Another challenge was convincing the assigned GDLS team to hand the wrenches over to the Soldiers, let them do the work, and become tutors to them when they needed assistance. During deployment, when the boredom bug can get the best of folks, no one wants to be told they are the B-team and that they are to sit on the bench even though there is work to be done. Getting everyone, from Soldiers to contractors, to understand the process right away was paramount to success. Sometimes, of course, assistance was needed from the GDLS contractors because, for the time being, they still owned the repair parts. Conveying this idea correctly to the folks on my GDLS team ensured that the working relationship between the Soldiers and the contractors was not tarnished by animosity or conflict over misunderstood roles.
Surprisingly, the biggest challenge was getting the infantry Soldiers to ask the Soldier mechanics for assistance rather than going straight to the contractors. These infantrymen depended on the mission readiness of their Strykers, so convincing them to go to Soldiers first when their Strykers were broken was difficult. When we first started, I literally caught Soldiers sneaking past my office to go to GDLS for repairs. The vast majority of those infantry Soldiers had been raised in an Army that is increasingly reliant on contractors to fix their problems. They also did not want to wait around for an Army mechanic to learn how to do it from the professionals.
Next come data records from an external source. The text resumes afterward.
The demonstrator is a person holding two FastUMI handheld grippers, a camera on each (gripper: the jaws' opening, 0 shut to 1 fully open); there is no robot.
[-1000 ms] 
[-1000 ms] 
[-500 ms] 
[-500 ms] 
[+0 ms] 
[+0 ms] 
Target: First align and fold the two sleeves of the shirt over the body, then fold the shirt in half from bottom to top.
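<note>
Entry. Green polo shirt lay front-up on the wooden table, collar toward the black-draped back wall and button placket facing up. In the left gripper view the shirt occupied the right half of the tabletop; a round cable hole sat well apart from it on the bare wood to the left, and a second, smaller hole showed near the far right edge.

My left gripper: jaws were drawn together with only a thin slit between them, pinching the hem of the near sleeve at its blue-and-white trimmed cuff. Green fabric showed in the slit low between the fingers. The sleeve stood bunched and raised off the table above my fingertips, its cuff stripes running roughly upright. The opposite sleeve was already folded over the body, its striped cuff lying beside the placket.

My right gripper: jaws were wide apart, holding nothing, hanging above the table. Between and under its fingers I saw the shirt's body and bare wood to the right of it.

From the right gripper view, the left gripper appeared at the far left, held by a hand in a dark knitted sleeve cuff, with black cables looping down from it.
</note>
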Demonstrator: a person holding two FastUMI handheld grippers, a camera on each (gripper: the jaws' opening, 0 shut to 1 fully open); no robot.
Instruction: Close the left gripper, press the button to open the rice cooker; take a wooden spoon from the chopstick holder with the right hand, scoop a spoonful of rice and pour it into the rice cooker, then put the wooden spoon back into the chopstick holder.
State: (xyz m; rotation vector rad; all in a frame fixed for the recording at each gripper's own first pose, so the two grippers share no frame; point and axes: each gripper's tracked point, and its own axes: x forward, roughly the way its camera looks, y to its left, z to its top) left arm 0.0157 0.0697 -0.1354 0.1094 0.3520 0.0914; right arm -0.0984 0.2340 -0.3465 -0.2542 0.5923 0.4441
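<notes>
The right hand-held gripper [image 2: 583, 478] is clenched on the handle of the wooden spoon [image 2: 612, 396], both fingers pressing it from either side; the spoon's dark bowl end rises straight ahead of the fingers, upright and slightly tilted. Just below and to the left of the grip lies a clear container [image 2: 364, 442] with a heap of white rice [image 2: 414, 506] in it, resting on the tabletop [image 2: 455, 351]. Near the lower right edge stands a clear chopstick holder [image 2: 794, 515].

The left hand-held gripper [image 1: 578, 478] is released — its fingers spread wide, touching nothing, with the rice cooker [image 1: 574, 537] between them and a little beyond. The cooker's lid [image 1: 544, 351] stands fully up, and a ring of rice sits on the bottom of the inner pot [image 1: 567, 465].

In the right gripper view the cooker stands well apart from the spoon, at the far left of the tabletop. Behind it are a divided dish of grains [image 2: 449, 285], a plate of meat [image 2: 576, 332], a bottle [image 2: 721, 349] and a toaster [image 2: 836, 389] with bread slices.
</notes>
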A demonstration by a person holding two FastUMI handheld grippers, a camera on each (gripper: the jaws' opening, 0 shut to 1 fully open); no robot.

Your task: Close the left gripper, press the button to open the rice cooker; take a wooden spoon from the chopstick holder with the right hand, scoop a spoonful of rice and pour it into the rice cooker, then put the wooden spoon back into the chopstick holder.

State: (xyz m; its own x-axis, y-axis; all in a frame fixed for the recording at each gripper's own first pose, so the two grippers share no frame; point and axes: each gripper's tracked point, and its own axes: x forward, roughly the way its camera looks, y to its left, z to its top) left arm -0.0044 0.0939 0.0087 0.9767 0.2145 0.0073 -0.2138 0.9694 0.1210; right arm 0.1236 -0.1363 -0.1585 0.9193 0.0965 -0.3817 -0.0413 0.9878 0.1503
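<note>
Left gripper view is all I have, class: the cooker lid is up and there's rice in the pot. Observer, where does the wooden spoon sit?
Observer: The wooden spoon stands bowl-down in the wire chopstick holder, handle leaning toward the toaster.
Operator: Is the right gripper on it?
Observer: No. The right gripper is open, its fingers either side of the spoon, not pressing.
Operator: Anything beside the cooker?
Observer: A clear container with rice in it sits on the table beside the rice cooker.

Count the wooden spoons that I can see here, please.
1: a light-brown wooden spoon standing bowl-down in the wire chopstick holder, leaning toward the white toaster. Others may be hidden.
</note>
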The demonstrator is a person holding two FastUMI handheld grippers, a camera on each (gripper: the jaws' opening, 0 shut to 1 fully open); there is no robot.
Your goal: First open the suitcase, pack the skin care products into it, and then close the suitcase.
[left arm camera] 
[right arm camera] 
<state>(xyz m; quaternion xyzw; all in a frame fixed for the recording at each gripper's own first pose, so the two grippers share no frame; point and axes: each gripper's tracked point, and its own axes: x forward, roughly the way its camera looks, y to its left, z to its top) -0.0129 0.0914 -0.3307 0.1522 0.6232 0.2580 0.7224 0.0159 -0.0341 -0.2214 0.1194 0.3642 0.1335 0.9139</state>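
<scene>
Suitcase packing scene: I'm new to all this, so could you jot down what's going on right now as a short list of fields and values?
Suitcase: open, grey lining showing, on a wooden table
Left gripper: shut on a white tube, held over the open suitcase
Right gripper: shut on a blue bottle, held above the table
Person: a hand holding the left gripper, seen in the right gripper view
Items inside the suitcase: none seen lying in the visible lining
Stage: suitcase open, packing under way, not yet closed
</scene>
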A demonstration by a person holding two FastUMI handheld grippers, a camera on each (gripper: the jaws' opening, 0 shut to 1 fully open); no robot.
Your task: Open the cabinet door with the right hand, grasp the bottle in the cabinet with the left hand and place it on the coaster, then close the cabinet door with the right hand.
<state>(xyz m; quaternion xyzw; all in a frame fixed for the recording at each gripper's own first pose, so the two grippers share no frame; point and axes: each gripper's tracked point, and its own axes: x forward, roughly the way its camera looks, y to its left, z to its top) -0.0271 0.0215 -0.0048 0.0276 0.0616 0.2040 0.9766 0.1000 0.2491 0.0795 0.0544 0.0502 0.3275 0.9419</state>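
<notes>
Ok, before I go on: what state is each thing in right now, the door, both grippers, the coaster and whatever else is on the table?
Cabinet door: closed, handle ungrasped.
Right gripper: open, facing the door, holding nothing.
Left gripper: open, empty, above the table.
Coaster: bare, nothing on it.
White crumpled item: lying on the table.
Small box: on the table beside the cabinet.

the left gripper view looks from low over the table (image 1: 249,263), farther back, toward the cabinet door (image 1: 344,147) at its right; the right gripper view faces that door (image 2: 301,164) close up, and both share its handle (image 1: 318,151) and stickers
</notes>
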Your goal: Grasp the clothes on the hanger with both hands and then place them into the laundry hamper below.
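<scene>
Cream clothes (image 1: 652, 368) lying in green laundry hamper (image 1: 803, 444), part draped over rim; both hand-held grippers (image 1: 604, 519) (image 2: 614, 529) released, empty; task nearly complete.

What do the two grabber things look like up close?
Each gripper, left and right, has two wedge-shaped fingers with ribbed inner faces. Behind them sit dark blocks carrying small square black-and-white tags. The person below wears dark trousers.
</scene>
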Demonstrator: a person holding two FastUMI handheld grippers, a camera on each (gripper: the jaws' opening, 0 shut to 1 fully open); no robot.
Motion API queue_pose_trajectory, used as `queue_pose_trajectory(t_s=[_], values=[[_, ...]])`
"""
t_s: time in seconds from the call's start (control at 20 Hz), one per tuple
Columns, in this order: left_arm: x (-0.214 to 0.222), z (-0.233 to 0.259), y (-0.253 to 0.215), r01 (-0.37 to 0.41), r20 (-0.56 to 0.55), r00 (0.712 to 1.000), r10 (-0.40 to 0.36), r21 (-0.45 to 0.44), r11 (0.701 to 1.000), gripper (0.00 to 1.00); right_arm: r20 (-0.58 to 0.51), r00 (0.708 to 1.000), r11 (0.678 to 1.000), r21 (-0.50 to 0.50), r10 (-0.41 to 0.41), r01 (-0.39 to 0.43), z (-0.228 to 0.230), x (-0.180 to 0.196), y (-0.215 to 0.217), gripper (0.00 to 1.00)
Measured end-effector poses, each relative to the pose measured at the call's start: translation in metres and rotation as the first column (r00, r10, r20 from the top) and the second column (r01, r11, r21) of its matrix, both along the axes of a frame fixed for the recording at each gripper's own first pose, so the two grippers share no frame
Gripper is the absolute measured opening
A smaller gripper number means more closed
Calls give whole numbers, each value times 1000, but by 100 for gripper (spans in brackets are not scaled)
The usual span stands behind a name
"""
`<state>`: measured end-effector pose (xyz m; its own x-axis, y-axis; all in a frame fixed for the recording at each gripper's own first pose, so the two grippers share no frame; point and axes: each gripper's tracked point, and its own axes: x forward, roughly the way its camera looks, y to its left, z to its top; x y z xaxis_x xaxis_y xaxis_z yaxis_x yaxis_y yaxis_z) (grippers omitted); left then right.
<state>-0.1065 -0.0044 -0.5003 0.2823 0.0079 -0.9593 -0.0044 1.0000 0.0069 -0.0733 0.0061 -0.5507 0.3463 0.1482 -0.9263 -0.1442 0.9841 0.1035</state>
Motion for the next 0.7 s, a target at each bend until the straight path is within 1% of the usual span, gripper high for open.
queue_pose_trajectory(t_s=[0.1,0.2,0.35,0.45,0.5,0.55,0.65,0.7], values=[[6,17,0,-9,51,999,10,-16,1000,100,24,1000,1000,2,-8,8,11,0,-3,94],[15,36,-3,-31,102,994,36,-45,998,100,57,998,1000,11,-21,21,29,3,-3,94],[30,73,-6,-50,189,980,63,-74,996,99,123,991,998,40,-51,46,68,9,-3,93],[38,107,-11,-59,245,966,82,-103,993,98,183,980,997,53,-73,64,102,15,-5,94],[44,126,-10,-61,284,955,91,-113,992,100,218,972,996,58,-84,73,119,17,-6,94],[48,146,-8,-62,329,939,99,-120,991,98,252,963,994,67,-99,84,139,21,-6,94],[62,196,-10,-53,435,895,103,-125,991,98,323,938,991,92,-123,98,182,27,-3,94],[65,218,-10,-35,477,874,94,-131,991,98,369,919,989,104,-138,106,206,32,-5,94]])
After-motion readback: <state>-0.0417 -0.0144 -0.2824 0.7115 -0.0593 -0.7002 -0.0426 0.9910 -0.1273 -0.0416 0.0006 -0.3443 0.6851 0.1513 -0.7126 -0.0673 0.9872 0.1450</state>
Over time, we won the Soldiers’ confidence and they figured out that my Soldiers were just as good as the contractors at fixing the problems. By the end of the deployment, mechanics from my combat repair team were the subject-matter experts.
Another challenge was using the GDLS repair parts supply chain instead of the Army supply chain. As a maintenance manager, I had to learn how to read and understand the secure database that GDLS used to order parts and track the maintenance status of Strykers. Since this system did not interface with the Standard Army Management Information Systems, I had to understand the program and obtain read-only access to it from the project manager so that I could request parts and monitor part status and authorized stockage lists. Maintenance managers must have a solid, trustworthy working relationship with their FSR and GDLS parts clerk.
I learned that GDLS has a fairly simple logistics chain. When a Stryker needs a part, the part generally will be shipped from one of four places. The key is to be able to track that part and put the status into a language that a ground commander will understand. Get to know the people who move the parts. The “squeaky wheel gets the oil” theory works on the civilian side of the house, too. No regulation or barrier exists to prevent a maintenance manager from directly calling or emailing supply representatives at the warehouse and asking for a more accurate status. Like the Army supply system, GDLS’s supply chain is based on demand, so at times a part was hard to get.
As funds tighten and the Stryker fleet gets older and larger, all SBCT units will inevitably go blue to green. I say start now. Set some internal milestones that will ensure success. Talk to your commanders and get them on board. A successful transition will take time and a lot of hands-on training for both the leaders and the Soldiers. The only true way to learn how to troubleshoot and maintain Strykers is by getting your hands dirty.
Chief Warrant Officer (W–3) Adam S. Hagenston is a senior automotive maintenance warrant officer assigned to a combat repair team of the Regimental Support Squadron, 2d Stryker Cavalry Regiment.